The elimination of the alimony tax deduction along with the expansion of various tax brackets and rates necessitates a complex calculation of the impact on cash flow for both payors and payees.

For instance the new tax law poses a double whammy for payors filing as individuals earning $157,000 to $191,650 as under the 2017 tax brackets and rates those individuals were taxed at 28% rate and under the new tax law their tax rate will raise to 32%.  That individual will also lose the deduction related to alimony paid thereby reducing their cash flow by both.

Other changes under the new tax law that impact divorcing couples relate to the dependency exemptions related to children of the marriage which are eliminated under the new law which should serve to eliminate arguments over the same.

However, under the new tax law, the Child Tax Credit (CTC) has significantly increased.  Under old tax law, the CTC was worth up to $1,000 per qualifying child, was refundable for taxpayers with earned income of at least $3,000, and phased out (decreased) for taxpayers with AGI above $75,000 ($110,000 for joint filers). These rules remain in effect for 2017 tax returns (filed in 2018).  Under the new tax law the CTC is worth up to $2,000 per qualifying child. The age cut-off remains at 17 (the child must be under 17 at the end of the year for taxpayers to claim the credit).  Under the new law the beginning credit phase out for taxpayers does not occur until their AGI is above $200,000 ($400,000 for joint filers).

There are a few considerations that flow with the new CTC:

  • The refundable portion of the credit is limited to $1,400. This amount will be adjusted for inflation after 2018.
  • The earned income threshold for the refundable credit is lowered to $2,500.
  • The child must have a valid SSN to claim the nonrefundable and refundable credit.

Under the old law, the taxpayer who was eligible to claim the child’s dependent exemption was also the one eligible to claim the CTC. In turn, the taxpayer and child had to meet several “tests” for the one to be considered the dependent of the other.  The new eliminates the dependent exemption itself, but retains the definition of dependent to claim the CTC and other child- or dependent-related tax benefits.

For CTC purposes, this will usually mean that the child must be related to the taxpayer in one of several ways (son, daughter, grandchild, etc.), must live in the taxpayer’s home more than half the year, and must not provide more than half of his or her own support.
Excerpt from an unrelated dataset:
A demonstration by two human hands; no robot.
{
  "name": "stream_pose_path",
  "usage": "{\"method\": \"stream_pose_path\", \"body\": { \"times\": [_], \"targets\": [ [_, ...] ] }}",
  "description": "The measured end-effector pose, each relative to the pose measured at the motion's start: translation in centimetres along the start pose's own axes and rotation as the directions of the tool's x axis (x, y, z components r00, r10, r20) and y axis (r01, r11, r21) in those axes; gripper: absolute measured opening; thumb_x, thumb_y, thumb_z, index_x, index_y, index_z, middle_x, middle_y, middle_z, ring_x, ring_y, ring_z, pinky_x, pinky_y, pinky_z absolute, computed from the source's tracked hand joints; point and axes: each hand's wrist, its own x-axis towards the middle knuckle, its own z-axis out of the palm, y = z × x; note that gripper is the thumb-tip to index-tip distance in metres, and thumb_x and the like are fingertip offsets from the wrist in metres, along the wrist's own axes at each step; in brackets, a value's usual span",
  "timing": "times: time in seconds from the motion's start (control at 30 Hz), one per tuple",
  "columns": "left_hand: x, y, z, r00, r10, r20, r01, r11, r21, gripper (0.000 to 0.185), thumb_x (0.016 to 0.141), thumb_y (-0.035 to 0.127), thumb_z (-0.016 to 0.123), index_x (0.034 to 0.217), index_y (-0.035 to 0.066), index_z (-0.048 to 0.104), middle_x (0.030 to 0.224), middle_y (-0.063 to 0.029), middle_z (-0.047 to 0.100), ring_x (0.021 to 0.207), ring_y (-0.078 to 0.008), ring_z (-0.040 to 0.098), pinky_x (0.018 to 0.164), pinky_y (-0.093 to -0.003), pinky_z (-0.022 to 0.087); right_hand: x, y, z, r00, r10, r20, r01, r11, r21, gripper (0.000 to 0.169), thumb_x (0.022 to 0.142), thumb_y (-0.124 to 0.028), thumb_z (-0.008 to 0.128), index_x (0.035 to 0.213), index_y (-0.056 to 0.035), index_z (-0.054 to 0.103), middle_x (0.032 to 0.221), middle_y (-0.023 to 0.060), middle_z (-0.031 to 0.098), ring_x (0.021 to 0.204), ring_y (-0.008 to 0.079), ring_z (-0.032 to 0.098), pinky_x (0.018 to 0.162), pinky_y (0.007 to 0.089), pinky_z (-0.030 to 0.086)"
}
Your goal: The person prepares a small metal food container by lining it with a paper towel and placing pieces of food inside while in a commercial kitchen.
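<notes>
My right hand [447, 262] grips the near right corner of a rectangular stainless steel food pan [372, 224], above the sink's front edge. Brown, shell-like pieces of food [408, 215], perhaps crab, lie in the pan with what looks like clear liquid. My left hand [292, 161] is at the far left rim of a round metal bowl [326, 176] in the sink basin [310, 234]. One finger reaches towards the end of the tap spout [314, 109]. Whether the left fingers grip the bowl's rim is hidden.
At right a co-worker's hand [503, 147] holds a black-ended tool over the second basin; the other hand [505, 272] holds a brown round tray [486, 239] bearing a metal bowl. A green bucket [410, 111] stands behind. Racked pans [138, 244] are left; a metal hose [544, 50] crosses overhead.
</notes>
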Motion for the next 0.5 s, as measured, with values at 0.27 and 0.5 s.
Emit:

Generally, the custodial parent is the parent with whom the child lived for the longer period of time during the year.  However, the child will be treated as the qualifying child of the noncustodial parent if the special rule for children of divorced or separated parents (or parents who live apart) applies. See Publication 504, Divorced or Separated Individuals, for more information. This rule requires in part, that both of the following conditions are met:

  • The custodial parent signs a Form 8332, Release/Revocation of Release of Claim to Exemption for Child by Custodial Parent, or a substantially similar statement, and
  • The noncustodial parent attaches the Form 8332 or the statement to his or her return.

If the custodial parent releases a claim to exemption for a child, the noncustodial parent may claim the child as a qualifying child for the child tax credit. However, generally, the noncustodial parent may not claim head of household filing status or the earned income credit, and the noncustodial parent may not claim the credit for child and dependent care expenses, the exclusion for dependent care benefits, or the health coverage tax credit.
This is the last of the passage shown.